Ao prestar o seu esclarecimento, a Pagrisa exibiu um vídeo em forma de telejornal, em que diz ter "profundo respeito pelo ser humano" e afirma que seus alojamentos seguem "padrões de hotelaria" - o que arrancou risos da platéia. O vídeo sustenta que os trabalhadores foram iludidos pela equipe de fiscalização, frente à oferta de recebimento das verbas rescisórias e do seguro-desemprego, e por isso concordaram em se demitir.

Em seu depoimento, o diretor-ajunto da empresa, Fernão Vilela Zancaner, reforçou os argumentos do vídeo e insinuou diversas vezes que teria havido abuso por parte da fiscalização. Ele sustentou que não houve contenção de salários. "Temos os recibos de pagamento e comprovante de depósito no banco", argumentou. Também afirmou que os depoimentos dos trabalhadores registrados no relatório eram iguais, com nomes diferentes.

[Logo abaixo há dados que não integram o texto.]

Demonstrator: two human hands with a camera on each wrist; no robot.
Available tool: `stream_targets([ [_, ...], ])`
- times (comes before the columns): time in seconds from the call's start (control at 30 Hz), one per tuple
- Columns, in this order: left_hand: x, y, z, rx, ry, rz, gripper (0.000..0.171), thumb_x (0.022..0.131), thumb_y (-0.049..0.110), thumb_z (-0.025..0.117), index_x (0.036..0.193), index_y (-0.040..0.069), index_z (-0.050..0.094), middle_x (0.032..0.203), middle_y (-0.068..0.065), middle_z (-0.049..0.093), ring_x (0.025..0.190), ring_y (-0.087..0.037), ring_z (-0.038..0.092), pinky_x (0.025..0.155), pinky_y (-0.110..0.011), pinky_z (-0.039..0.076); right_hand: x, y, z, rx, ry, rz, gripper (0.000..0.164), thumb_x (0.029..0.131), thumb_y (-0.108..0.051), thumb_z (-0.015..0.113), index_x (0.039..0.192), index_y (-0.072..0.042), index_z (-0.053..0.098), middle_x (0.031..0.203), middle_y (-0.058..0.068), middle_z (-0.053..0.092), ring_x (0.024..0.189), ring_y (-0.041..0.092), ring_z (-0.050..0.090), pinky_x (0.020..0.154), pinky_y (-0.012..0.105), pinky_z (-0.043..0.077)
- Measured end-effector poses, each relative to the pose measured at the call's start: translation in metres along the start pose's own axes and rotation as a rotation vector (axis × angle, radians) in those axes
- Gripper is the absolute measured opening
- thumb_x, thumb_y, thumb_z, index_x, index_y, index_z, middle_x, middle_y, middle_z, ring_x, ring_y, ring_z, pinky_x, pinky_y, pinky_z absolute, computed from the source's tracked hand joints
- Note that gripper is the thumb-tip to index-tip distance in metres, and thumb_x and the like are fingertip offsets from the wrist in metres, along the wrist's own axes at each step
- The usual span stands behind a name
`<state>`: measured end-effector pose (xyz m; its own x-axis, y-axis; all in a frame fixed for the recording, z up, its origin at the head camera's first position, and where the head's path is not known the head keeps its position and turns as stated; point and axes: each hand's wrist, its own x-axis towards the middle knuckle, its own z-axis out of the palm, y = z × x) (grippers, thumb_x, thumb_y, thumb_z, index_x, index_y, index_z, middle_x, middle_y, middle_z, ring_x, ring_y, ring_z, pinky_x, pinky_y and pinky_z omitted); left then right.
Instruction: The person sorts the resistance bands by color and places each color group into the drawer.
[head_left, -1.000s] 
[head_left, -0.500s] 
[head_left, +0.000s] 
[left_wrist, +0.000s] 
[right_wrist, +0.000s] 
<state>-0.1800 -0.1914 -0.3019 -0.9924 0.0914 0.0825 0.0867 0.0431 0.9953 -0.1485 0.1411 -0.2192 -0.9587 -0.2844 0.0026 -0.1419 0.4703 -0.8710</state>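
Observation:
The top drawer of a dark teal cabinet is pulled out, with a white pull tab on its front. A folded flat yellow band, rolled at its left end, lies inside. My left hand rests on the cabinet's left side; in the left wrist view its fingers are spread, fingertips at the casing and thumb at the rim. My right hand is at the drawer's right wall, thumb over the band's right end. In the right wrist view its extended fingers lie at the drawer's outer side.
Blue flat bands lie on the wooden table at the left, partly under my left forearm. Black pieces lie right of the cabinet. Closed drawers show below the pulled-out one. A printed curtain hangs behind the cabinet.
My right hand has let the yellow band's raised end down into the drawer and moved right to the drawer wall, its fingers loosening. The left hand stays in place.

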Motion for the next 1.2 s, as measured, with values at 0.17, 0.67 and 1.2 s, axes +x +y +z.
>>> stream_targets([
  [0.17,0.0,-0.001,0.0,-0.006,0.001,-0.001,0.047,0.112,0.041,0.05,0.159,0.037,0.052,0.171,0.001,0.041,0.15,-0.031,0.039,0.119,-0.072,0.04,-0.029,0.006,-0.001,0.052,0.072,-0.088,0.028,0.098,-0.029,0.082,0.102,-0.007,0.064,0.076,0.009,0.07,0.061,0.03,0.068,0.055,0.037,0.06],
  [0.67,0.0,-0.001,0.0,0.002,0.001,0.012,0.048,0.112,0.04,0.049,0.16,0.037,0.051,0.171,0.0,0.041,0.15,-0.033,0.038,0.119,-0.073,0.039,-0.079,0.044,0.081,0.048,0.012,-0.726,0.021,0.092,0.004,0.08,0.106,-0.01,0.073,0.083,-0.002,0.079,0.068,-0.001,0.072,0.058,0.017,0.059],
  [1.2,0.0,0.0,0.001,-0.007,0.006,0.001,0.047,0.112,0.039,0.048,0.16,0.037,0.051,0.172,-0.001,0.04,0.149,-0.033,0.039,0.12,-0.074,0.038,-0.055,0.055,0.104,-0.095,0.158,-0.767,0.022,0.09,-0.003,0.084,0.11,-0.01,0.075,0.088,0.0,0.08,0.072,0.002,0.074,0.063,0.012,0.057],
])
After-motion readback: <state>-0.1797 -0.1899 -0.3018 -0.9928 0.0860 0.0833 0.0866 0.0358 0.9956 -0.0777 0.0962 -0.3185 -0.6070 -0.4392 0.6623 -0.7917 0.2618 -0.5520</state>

Uma outra versão do mesmo material audiovisual exibido pela Pagrisa está desde o início de setembro no site You Tube. O procurador Antônio declarou que vai entrar com um pedido de indenização por danos morais contra a empresa, pela utilização indevida de sua fala nas duas edições do vídeo. Em um trecho, uma imagem sua mostra a seguinte fala: "quando eu cheguei aqui, eu vi que a empresa oferecia boa estrutura". Porém, o resto da frase, em que o procurador ressalta que há diversos problemas no tratamento dado aos trabalhadores, foi cortado. "A estrutura é boa, o problema é o tratamento", reforçou Antônio Luiz na fala aos senadores.